Millions of people suffer from kidney disease, but in 2007 there were just 64,606 kidney-transplant operations in the entire world. In the U.S. alone, 83,000 people wait on the official kidney-transplant list. But just 16,500 people received a kidney transplant in 2008, while almost 5,000 died waiting for one.

To combat yet another shortfall, some American doctors are routinely removing pieces of tissue from deceased patients for transplant without their, or their families’, prior consent. And the practice is perfectly legal. In a number of U.S. states, medical examiners conducting autopsies may and do harvest corneas with little or no family notification. (By the time of autopsy, it is too late to harvest organs such as kidneys.) Few people know about routine removal statutes and perhaps because of this, these laws have effectively increased cornea transplants.

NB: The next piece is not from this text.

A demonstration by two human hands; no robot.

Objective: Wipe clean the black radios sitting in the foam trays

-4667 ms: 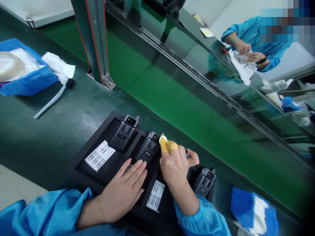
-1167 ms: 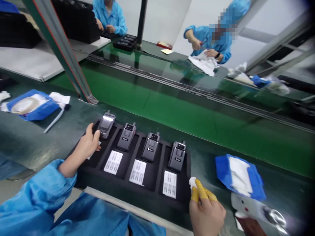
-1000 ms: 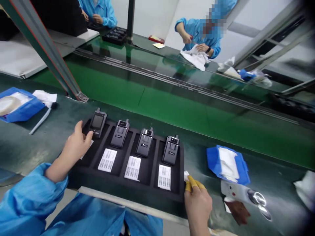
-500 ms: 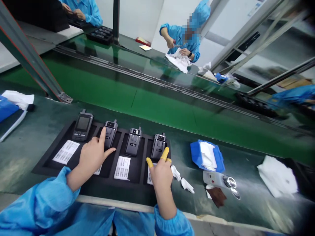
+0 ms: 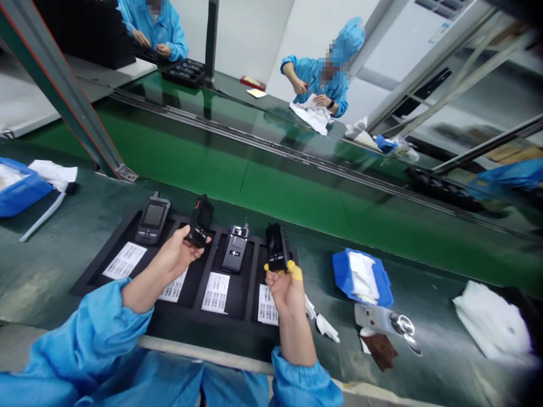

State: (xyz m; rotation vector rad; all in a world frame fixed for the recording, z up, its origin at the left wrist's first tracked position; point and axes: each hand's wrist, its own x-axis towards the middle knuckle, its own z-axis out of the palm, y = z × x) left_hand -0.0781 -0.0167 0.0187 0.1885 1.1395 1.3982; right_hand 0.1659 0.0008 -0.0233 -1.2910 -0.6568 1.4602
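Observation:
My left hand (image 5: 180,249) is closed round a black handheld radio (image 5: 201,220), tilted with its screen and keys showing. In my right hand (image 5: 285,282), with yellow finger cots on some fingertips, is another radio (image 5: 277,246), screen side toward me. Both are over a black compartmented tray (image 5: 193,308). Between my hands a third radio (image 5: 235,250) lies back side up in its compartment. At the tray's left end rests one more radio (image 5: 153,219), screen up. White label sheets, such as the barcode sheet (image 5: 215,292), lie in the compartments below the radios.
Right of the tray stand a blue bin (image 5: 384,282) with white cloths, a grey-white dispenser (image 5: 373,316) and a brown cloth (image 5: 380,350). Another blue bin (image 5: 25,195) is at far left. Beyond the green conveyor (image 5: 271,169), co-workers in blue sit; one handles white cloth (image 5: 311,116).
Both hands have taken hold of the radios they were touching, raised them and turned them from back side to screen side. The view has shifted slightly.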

Routine removal is perhaps the most extreme response to the devastating shortage of organs world-wide. That shortage is leading some countries to try unusual new methods to increase donation. Innovation has occurred in the U.S. as well, but progress has been slow and not without cost or controversy.

Organs can be taken from deceased donors only after they have been declared dead, but where is the line between life and death? Philosophers have been debating the dividing line between baldness and nonbaldness for over 2,000 years, so there is little hope that the dividing line between life and death will ever be agreed upon. Indeed, the great paradox of deceased donation is that we must draw the line between life and death precisely where we cannot be sure of the answer, because the line must lie where the donor is dead but the donor's organs are not.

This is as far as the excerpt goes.